В особняк Лафранчи вернулись за полночь. Тереза не спала.
– Caro, как ты? – обратилась она к Джорджу. – Я волновалась за тебя.
– Не стоило, дорогая. Когда будут жечь меня, тогда стоит поволноваться. Лично я не был спокоен за нашего горевшего друга. Однако нам предстоит еще один вечер погребения.
– Почему? – Тереза искренне не понимала слов Байрона.
– Шелли остался в могиле. Мы выкопали только Уильямса. Как видишь, он один горел довольно долго. Могильщикам, дорогая, приходится не слаще, чем умершим. Завтра. Завтра все будет окончено…
Остаток ночи прошел сумбурно. Не спалось многим. Хант, понимая, что отказ ехать будет стоить ему поддержки Байрона, готовил себя к очередному шоку. У него перед глазами стояла сцена у моря: костер, на котором горит человек. Кроме того, Ханта преследовал запах, сладкий запах ладана, почему-то вызывавший тошноту. Ли не хотел ни с кем разговаривать. Он ушел в свою комнату и просидел остаток ночи над статьей для «Либерала». Из-под пера не вышло ни строчки, а к утру Хант вышел к завтраку невыспавшимся и полным дурных предчувствий.
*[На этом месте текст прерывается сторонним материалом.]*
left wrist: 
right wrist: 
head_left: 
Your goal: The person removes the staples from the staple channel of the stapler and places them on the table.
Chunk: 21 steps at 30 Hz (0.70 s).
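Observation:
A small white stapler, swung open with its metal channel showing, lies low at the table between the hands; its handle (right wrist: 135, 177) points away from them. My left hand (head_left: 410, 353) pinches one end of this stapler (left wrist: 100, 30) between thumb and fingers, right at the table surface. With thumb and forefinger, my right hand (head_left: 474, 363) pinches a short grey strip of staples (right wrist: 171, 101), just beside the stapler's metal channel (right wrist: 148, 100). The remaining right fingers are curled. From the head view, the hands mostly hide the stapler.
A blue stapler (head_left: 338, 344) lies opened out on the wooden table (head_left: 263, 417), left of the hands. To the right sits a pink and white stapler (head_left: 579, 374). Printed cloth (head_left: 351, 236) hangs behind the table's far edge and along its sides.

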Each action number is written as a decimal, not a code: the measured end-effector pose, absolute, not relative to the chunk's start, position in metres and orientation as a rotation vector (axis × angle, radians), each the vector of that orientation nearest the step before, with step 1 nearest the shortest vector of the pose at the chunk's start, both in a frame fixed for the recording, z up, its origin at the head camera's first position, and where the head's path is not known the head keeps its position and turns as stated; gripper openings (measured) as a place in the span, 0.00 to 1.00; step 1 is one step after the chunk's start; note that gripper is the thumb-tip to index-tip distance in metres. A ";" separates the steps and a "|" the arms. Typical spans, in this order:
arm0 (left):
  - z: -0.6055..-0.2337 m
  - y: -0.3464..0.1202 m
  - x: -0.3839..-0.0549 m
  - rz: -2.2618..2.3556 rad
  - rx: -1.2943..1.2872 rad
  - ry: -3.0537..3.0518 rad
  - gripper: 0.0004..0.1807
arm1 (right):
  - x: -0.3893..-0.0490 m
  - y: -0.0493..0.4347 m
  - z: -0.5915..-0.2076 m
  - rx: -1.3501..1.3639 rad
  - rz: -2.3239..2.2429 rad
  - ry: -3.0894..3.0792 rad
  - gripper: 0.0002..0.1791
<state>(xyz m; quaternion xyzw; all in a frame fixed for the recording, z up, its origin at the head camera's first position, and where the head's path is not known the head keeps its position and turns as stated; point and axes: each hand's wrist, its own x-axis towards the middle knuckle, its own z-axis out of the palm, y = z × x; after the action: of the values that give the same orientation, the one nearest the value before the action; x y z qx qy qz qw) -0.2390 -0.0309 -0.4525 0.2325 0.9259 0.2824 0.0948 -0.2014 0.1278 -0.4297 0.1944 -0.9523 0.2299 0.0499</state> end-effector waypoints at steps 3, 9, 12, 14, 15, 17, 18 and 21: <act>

Трелони заснул, выпив полбутылки джина. Перед собой он поставил задачу – сжечь тела друзей и отдать прах для захоронения вдовам. Он старался не размышлять об эстетической стороне дела, забыть об истлевшем, изуродованном теле Уильямса. Соотношение души и материи для Трелони оставалось загадкой. Но вдруг, когда на его глазах сгорело тело, он задумался об атеизме Шелли. Мысли не радовали, а скорее приводили к совершенно пессимистическим выводам.
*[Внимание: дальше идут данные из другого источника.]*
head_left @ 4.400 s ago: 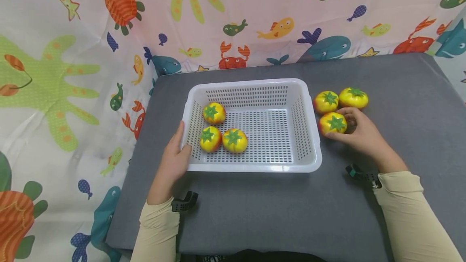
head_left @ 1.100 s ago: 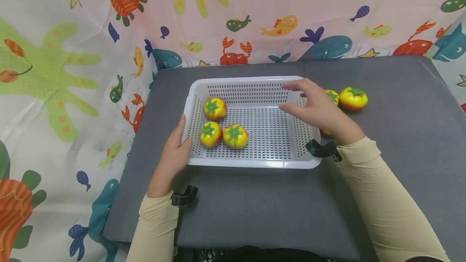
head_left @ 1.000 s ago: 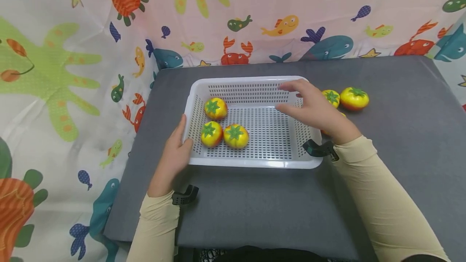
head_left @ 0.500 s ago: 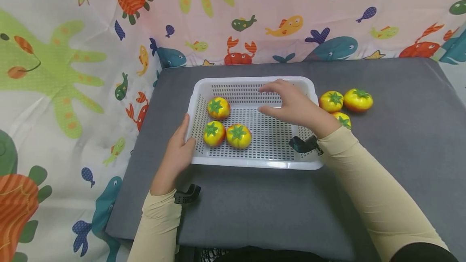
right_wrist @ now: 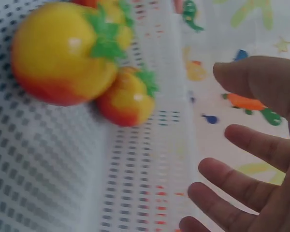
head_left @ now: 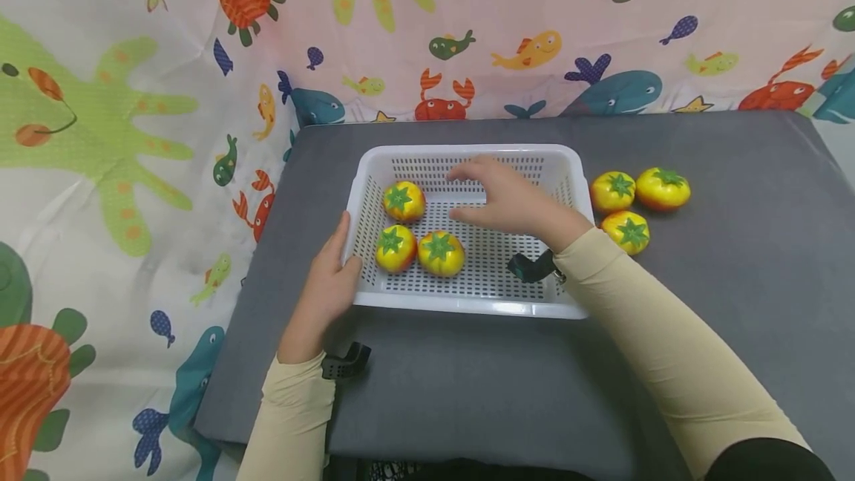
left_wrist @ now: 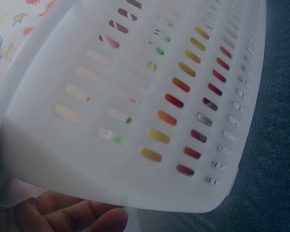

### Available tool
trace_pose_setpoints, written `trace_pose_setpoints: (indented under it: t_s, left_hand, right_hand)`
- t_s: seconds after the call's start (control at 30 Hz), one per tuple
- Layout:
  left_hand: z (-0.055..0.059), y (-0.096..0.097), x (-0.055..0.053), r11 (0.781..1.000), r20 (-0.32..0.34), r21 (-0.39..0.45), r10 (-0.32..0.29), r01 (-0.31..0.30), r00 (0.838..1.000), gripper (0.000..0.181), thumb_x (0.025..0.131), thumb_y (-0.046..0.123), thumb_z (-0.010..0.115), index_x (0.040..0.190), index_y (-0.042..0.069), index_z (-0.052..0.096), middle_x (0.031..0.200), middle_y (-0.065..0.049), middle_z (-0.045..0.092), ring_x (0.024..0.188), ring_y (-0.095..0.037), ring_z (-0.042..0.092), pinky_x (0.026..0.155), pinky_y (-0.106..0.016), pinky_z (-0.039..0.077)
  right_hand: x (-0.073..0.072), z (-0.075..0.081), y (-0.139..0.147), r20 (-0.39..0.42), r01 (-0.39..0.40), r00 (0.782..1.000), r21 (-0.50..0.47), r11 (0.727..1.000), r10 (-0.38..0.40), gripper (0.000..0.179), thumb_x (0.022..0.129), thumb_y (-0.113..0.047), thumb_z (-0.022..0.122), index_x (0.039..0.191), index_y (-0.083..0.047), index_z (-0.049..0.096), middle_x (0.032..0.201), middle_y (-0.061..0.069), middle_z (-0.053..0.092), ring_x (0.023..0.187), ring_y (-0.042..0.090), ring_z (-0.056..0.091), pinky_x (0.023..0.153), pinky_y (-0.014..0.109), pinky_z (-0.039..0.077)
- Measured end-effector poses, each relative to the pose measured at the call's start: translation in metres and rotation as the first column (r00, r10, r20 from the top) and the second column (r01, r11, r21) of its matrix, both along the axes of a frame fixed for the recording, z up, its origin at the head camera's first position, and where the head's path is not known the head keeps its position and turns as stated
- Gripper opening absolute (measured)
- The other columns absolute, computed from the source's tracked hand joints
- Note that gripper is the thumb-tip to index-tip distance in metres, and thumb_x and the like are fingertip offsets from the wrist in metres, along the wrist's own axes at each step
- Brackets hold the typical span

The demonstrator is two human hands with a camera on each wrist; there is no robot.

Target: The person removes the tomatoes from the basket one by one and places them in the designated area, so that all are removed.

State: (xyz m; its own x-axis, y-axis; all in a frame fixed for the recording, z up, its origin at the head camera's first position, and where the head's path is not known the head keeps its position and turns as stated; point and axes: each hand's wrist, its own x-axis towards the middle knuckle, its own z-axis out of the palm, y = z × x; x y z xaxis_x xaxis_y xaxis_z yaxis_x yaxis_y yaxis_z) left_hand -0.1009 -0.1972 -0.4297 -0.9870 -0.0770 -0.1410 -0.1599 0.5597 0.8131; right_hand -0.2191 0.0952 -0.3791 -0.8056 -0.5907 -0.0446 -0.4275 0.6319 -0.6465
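A white perforated basket [head_left: 467,306] sits on the grey table. Inside its left part are three yellow-and-red toy tomatoes with green leafy tops: a back one [head_left: 404,201], a front left one [head_left: 396,249] and a front right one [head_left: 441,253]. My left hand [head_left: 323,292] holds the basket's left end; its fingers [left_wrist: 63,212] show by the rim in the left wrist view. My right hand [head_left: 510,199] hovers over the basket's middle, thumb and fingers spread, nothing between them. In the right wrist view, a toy tomato [right_wrist: 63,55] is beyond those fingers [right_wrist: 232,188].
Right of the basket lie three more toy tomatoes: one by the rim [head_left: 612,192], one farther right [head_left: 663,189] and one in front [head_left: 626,232]. A sea-animal printed curtain [head_left: 401,13] borders the table at the back and left.
Earlier my right hand was at the front toy tomato right of the basket. It has since moved left, empty, over the basket. My left hand stays at the basket's left end.
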Motion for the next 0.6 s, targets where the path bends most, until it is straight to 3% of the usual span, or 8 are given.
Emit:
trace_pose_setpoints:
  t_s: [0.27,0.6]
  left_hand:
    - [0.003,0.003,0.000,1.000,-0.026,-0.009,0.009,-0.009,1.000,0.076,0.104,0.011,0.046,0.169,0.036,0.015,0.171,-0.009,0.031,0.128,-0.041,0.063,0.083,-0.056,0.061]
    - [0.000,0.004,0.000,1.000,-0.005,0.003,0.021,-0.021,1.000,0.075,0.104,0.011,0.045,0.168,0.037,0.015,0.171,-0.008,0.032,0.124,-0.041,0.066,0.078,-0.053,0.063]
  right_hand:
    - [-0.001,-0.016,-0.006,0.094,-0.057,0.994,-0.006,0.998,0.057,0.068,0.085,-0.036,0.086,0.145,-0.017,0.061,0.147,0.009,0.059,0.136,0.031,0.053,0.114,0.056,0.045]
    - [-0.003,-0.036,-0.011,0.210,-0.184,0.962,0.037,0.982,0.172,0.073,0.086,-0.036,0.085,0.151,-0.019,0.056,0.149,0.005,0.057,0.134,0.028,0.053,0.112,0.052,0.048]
В комнате Байрона царила иная атмосфера. Вроде та же бутылка джина, но она, пожалуй, помогала настроиться на творческий лад. Джордж писал. Хотелось увиденное и пережитое выразить на бумаге. Оттого печаль и меланхолия сменились лихорадочным состоянием творческого возбуждения. Джордж боялся лишь одного – разболеться и не иметь сил ехать на следующий день кремировать Перси. Тем не менее, он не делал попыток лечь спать, отдохнуть, набраться сил. Он писал и писал, отбрасывая в сторону исписанные страницы, словно боялся не успеть к назначенному свыше сроку.
В два часа дня Байрон спустился в гостиную, попросив принести ему джина и немного сыра.
– Когда мы выезжаем? – спросил подошедший на шум Трелони.
– Как и вчера. Не будем изменять традиции хоронить друзей ближе к закату. Хант не едет с нами?
– Отчего же? – Ли вышел из своей комнаты и пытался придать лицу отстраненное выражение, должное обозначать равнодушие, безразличие к грядущей церемонии. – Я еду.
Шелли не походил на самого себя. То есть, его вообще невозможно было опознать. Но Байрон не сомневался ни минуты – перед ним тело Перси. Выкопанное из могилы, оно лежало на песке в ожидании той же участи, что накануне постигла Уильямса. Трупный запах быстро распространился по берегу.